# Sorority Tank



## Red Betta (May 14, 2009)

I want to make a small sorority tank. 
I have a 5 gal tank, is this to small.
I was only going to put in about 3 but i could always put more if it is better.

What are some of the things I should do to make sure that the fish dont kill eachother. 
I havent done anything involving females, so I am kinda new on this idea.


----------



## dramaqueen (Jul 7, 2008)

To do a sorority tank, you need at least a 10 gallon to make it work. Female bettas can be just as aggressive as the males. They need room to get away from each other. They need lots of hiding places like plants and caves. The more females you have, the more it spreads out the aggression. One female will usually become the alpha female and they will fight among themselves at first to eastablish a pecking order.I think once that is established, things should settle down.
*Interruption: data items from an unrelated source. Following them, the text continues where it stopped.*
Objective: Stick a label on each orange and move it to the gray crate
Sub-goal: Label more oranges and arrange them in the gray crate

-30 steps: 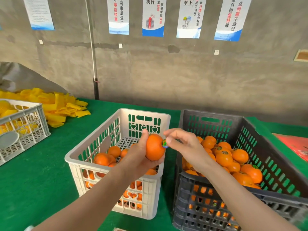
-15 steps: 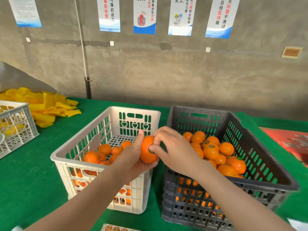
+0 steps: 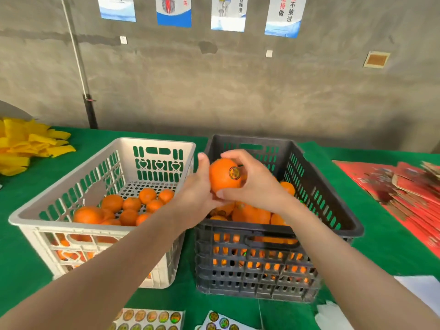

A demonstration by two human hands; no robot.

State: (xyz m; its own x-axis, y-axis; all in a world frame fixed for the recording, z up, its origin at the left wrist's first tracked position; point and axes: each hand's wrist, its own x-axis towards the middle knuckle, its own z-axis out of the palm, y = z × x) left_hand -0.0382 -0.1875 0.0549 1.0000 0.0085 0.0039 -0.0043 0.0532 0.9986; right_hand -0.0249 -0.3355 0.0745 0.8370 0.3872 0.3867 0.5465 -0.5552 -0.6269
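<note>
An orange (image 3: 222,175) with a round label (image 3: 234,172) on its side is held above the left part of the gray crate (image 3: 316,186). My left hand (image 3: 198,189) cups it from the left and below. My right hand (image 3: 252,179) curls over its top and right side, thumb under it. The gray crate holds several labelled oranges (image 3: 252,214). The white crate (image 3: 104,160) to the left holds several oranges (image 3: 128,207) without visible labels.
Sticker sheets (image 3: 152,319) lie at the near table edge, a second sticker sheet (image 3: 221,322) beside them. Yellow strips (image 3: 28,144) are piled at far left. Red printed cartons (image 3: 402,186) lie at the right, white paper (image 3: 423,291) at near right. A gray wall stands behind.
The orange has moved right, from above the white crate to above the gray crate. The label now lies flat on it, and my right hand wraps round the orange instead of pressing the sticker.
</note>
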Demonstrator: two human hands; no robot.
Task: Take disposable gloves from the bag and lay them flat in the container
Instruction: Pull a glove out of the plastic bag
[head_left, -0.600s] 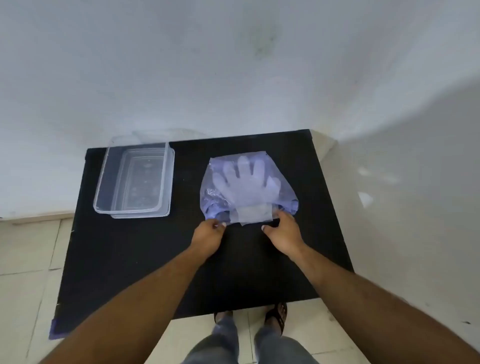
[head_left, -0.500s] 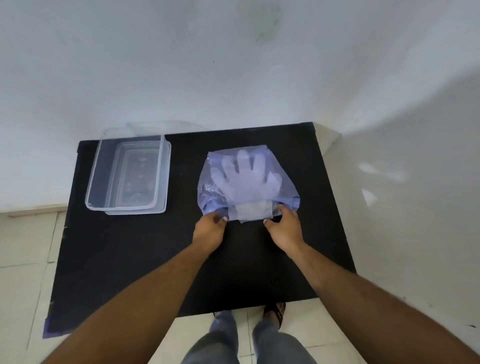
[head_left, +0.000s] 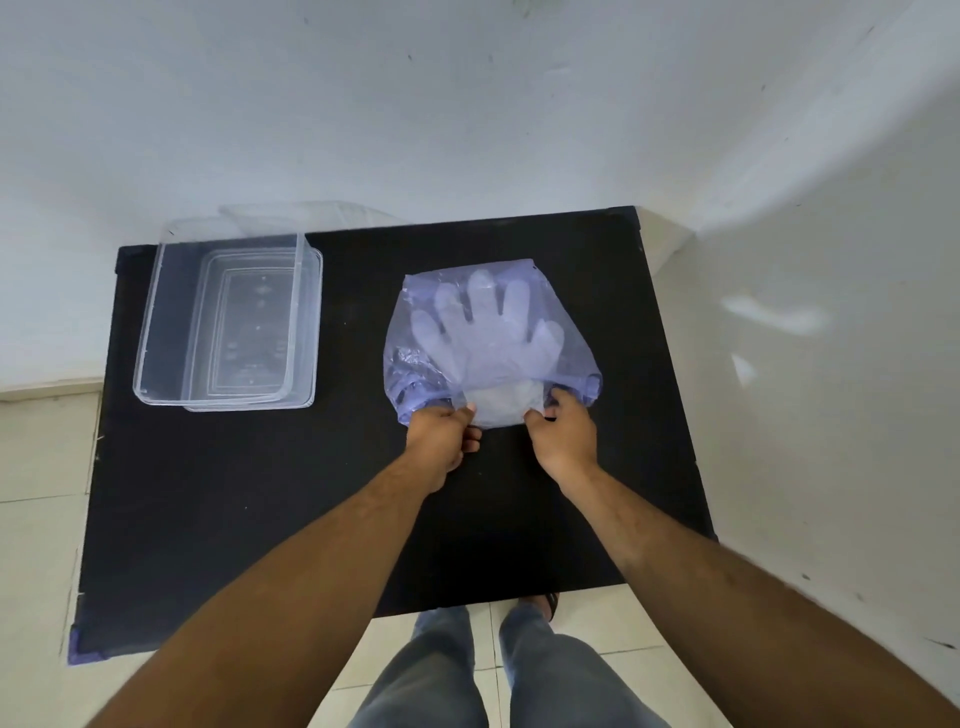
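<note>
A thin bluish plastic bag (head_left: 563, 332) lies flat on the black table (head_left: 260, 493), right of centre, its mouth facing me. Through it shows a stack of clear disposable gloves (head_left: 485, 338), fingers pointing away, cuffs poking out of the mouth. My left hand (head_left: 440, 439) pinches the left side of the bag's mouth. My right hand (head_left: 563, 434) pinches the right side of the mouth. A clear rectangular container (head_left: 156, 306) stands at the table's back left, with nothing in it.
A clear lid (head_left: 311, 215) lies behind the container against the white wall. Walls close in the table at the back and on the right. My legs and a sandalled foot stand on the tiled floor at the table's near edge.
Both hands have closed in on the bag's mouth and now grip its two sides. The head camera has tipped down a little. The container has stayed put.
</note>
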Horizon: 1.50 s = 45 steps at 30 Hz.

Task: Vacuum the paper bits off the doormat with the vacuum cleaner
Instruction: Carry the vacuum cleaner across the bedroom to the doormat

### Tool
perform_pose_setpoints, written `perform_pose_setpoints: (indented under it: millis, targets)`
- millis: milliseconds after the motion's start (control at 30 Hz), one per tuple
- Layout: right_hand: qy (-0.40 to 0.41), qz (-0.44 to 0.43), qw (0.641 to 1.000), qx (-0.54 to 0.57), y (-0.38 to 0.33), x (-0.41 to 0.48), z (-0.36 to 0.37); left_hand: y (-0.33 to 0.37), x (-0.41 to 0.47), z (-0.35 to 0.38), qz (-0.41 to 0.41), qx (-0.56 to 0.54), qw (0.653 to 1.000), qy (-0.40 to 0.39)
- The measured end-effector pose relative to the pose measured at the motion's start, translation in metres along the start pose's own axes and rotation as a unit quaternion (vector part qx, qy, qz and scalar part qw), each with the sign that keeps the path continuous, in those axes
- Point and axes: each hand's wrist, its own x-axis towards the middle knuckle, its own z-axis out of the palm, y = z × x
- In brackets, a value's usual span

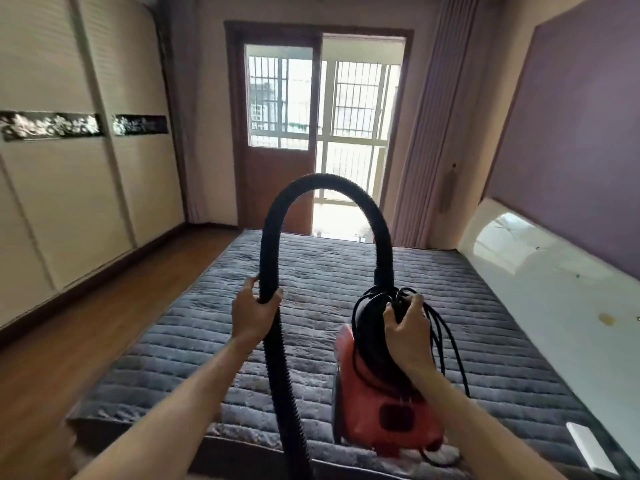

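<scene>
The left hand (pixel 251 311) grips the black ribbed hose (pixel 325 180), with the fingers curled round it from the left and the thumb on the near side. The right hand (pixel 408 336) is closed round the black top of the vacuum cleaner (pixel 377 410), and its fingers also catch several loops of the black cord (pixel 446 341). These loops hang down the right side of the machine.

The vacuum cleaner has a red body with a dark top. It is tilted, with its top away from the camera, and it sits over the near edge of a bed (pixel 173 341) covered in a grey quilted pad. It seems to hang from the right hand rather than rest on the pad, but the blurred lower edge makes this unclear.

The hose rises from the top of the machine, arches high over the bed and comes down through the left hand. From there it runs past the near edge of the bed and out of view at the bottom.

A wooden floor (pixel 52 341) lies left of the bed, with a pale wardrobe (pixel 69 202) along the wall beyond it. Straight ahead is a brown door (pixel 277 133) with a glass pane, and a curtain (pixel 426 150) hangs to its right. A glossy white headboard (pixel 554 289) runs along the right side of the bed, under a purple wall panel (pixel 571 116).
</scene>
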Motion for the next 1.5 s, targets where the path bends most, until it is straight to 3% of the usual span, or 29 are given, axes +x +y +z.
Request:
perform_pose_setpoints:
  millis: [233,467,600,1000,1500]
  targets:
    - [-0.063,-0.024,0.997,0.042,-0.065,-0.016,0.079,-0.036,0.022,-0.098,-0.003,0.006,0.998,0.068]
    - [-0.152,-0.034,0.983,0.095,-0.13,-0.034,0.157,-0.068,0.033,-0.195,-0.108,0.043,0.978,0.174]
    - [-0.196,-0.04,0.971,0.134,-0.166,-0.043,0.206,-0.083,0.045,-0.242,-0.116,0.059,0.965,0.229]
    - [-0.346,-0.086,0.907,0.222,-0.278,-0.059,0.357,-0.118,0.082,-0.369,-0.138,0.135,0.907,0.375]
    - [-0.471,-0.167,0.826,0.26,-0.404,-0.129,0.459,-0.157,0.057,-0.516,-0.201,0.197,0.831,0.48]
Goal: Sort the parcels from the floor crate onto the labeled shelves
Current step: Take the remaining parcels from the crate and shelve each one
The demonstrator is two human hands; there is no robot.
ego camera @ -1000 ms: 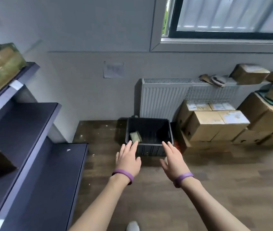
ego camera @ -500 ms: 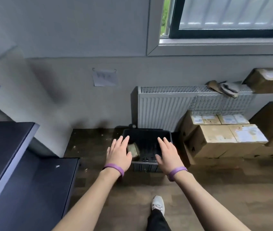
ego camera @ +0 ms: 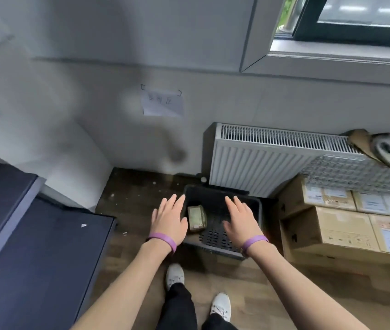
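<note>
A dark plastic crate (ego camera: 257, 206) stands on the wooden floor in front of the radiator. One small brown parcel (ego camera: 196, 217) lies inside it, near its left wall. My left hand (ego camera: 169, 217) hovers flat over the crate's left edge, fingers straight, holding nothing. My right hand (ego camera: 240, 219) is stretched out above the crate's right half, also flat and empty. The parcel shows between the two hands. Dark shelves (ego camera: 22, 246) run along the left side.
Stacked cardboard boxes (ego camera: 339, 225) with labels stand right of the crate. A white radiator (ego camera: 260, 160) with gloves (ego camera: 384, 148) on top is behind it. A paper note (ego camera: 161, 103) is taped to the wall. My feet in white shoes (ego camera: 175, 275) stand just before the crate.
I have stepped closer to the crate and look down more steeply. Both hands moved forward over it; the upper shelves and their parcels left the view.
</note>
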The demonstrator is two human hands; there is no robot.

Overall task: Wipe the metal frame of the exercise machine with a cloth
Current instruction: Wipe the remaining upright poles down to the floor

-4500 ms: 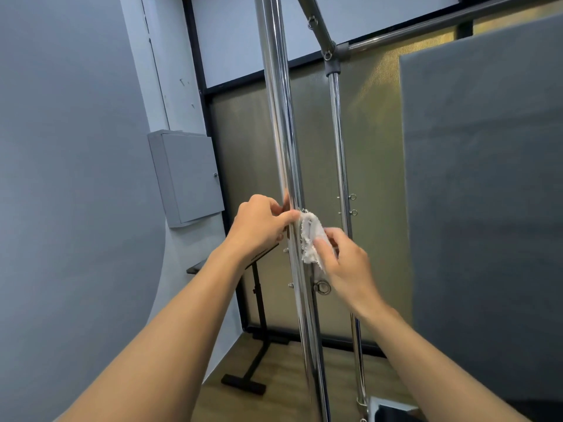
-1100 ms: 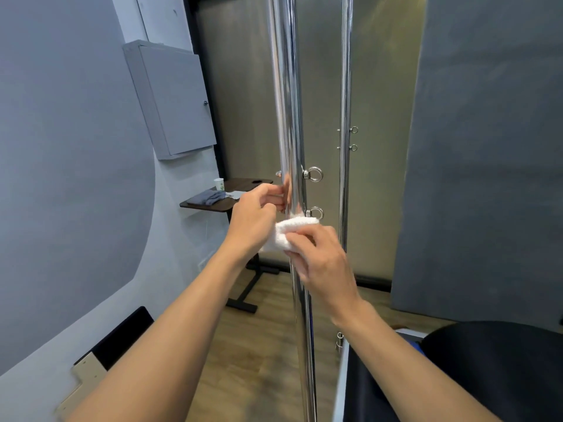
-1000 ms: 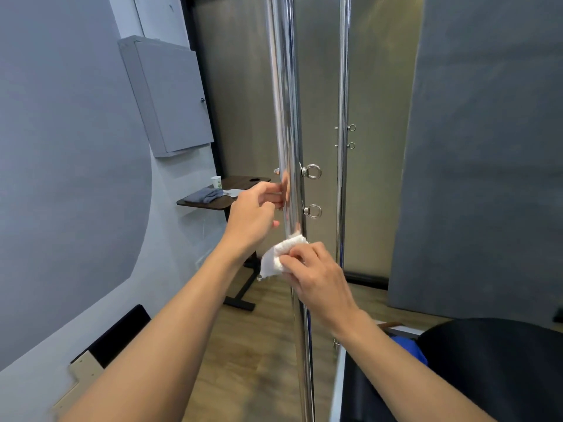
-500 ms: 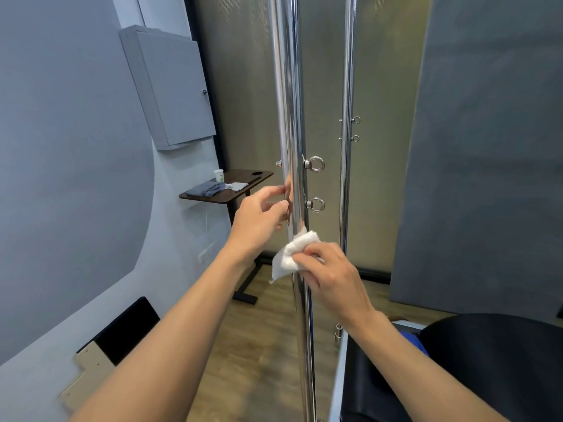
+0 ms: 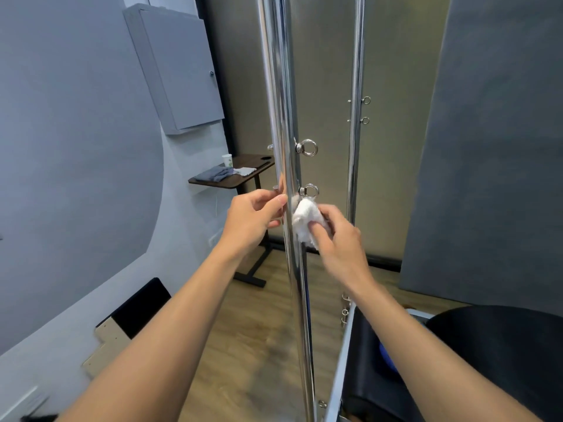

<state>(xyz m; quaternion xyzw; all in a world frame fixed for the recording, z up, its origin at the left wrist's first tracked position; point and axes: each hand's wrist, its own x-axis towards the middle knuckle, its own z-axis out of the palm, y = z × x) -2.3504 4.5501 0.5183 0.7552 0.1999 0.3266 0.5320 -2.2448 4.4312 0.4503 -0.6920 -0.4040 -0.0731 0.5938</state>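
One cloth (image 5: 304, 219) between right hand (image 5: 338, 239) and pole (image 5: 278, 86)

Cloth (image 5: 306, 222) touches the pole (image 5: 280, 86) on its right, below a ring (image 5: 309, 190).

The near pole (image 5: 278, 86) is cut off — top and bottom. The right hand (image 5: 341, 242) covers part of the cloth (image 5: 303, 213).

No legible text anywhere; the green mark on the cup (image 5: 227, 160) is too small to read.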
I hope this helps.


----------



## IonBaller07 (Mar 29, 2009)

Basically what drama said, Im trying to get one running so hopefully i can give you more info after that


----------



## Red Betta (May 14, 2009)

Okay sounds good, so how many bettas should i put in, also should i let them all together at the same time, or put two in, then another, then another, and so on.


----------



## IonBaller07 (Mar 29, 2009)

I dont know if it works ina 5g but if you do your supposed to put no less than 4 and all at the same time.


----------



## dramaqueen (Jul 7, 2008)

I'd be a little leery of trying it with a five gallon. You could try it and see how it goes. I wouldn't go with less than 4 females.


----------



## IonBaller07 (Mar 29, 2009)

Yah I wouldnt try unless you have a place to seperate them if needed.


----------



## dramaqueen (Jul 7, 2008)

Yeah, if you DO try it, have some containers ready to go to put them in if it doesn't work out. I'd lovre to do a sorority if 4 females would fit in my 4 gallon. But then I'd have to cycle the tank...


----------